The battle began mid-morning, Sunday, June 18, 1815. Throughout the day, more than 200,000 soldiers met on a piece of land only 2.5 miles square near the small Belgian town of Waterloo. Blinded by smoke from gunpowder, deafened by cannon blasts, and in constant fear of long-distance gunfire, close-range saber fights, or being trampled in a cavalry charge, the soldiers fought on. By evening, the battleground was completely covered with the wounded, dead, and dying. The Allied forces, led by the Duke of Wellington and the Prussian General von Blücher, had defeated Napoleon’s Grande Armée by the slimmest of margins, signaling the end of the emperor’s reign in France and ushering in a period of prosperity and peace in Europe that would last for nearly half a century. But a battle’s stories are not only those of dethroned monarchs, victorious generals, or territory gained or lost. Sometimes the remains of the men who died on that day tell the richest tales.

 

 

Behind the British lines, away from the battlefield, a single soldier lay mortally wounded by a musket ball. Perhaps he dragged himself behind the front line, dropped to the ground to rest, and died not long after. Or maybe he expired before he could be transported to the infirmary, less than 1,000 feet away. He likely died in the early to middle part of the day and was quickly buried by his comrades or by an explosion that churned up the earth and covered his body. Had he died at the end of or after the battle, his corpse would have been recovered by soldiers collecting their dead. But this soldier would have to wait a while longer for someone to tell his story.

 

Waterloo Coins DiscoveredAlmost two centuries after the soldier’s death, the role of storyteller fell to archaeologist Dominique Bosquet of the Université libre de Bruxelles. He found the soldier while excavating before construction near the battle monument known as the Lion’s Mound.
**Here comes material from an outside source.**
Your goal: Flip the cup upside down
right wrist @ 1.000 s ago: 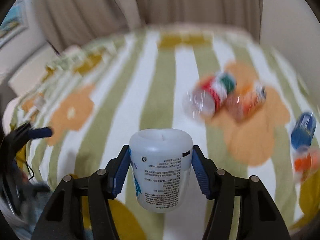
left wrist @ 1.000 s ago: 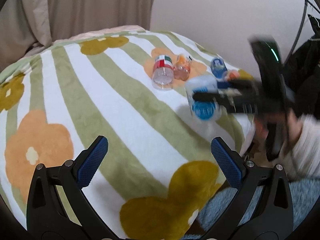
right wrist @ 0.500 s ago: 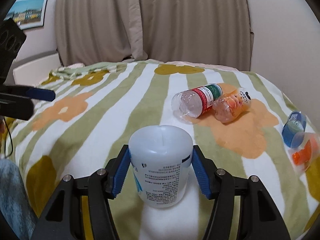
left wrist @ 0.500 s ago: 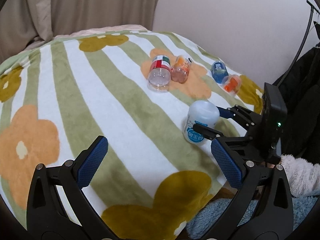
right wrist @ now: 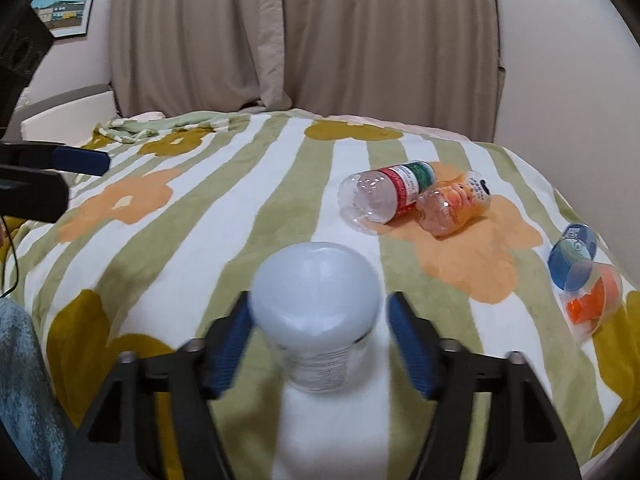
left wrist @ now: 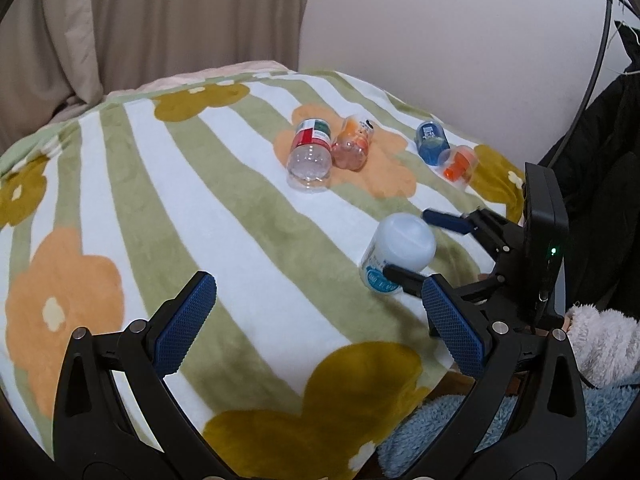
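A white plastic cup (right wrist: 316,312) with a blue label stands upside down on the striped flower blanket (right wrist: 200,248), closed base up. My right gripper (right wrist: 318,340) is open, its blue pads a little apart from the cup on both sides. In the left wrist view the cup (left wrist: 396,254) stands near the blanket's right edge between the right gripper's fingers (left wrist: 444,218). My left gripper (left wrist: 316,324) is open and empty, over the blanket's near part.
A clear bottle with a red and green label (left wrist: 310,156) and an orange bottle (left wrist: 352,146) lie side by side at the back. A blue cup (left wrist: 430,142) and an orange one (left wrist: 458,166) lie near the right edge. A wall and curtains stand behind.
The right gripper set the cup down upside down on the blanket and opened; its pads now stand off the cup. The left gripper stayed in place.
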The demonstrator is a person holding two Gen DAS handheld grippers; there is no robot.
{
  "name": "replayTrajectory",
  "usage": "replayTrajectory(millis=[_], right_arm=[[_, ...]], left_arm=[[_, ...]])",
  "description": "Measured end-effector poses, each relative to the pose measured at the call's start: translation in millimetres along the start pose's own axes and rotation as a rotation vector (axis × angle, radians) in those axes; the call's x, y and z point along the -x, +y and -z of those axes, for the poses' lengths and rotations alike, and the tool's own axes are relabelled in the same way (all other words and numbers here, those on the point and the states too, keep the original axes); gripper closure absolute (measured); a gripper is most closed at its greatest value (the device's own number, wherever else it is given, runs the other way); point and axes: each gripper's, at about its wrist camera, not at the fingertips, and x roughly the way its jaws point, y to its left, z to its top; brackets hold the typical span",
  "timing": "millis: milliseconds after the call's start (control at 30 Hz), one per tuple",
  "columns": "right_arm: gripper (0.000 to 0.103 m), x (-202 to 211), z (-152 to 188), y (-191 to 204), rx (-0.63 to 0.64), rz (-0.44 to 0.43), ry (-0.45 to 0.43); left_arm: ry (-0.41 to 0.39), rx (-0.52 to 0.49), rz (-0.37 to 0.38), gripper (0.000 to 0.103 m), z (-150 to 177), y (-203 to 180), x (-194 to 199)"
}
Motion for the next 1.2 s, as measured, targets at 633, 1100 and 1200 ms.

For Bosquet, the discovery was a complete surprise. “I think this is a unique case,” he says. “We excavated 120 trenches in this area, covering more than half an acre, and found almost nothing and no other remains.” In fact, the soldier is not just the only one to have been found in this area—he is the first and only British soldier to have fought and died at Waterloo ever discovered on the site. (Another soldier was supposedly found in the early twentieth century; however, later DNA analysis showed that the remains came from two different people and that that “soldier” was a forgery.) Although the soldier’s head and one of his knees were destroyed by a bulldozer, and some of the bones of his hands and feet were damaged either by a plow—the area has long been a wheat field—or perhaps by a battlefield explosion that tore them away, the skeleton is remarkably intact. Bosquet is able to say that he was between 20 and 29 years old, about five feet three inches tall, with a slender frame.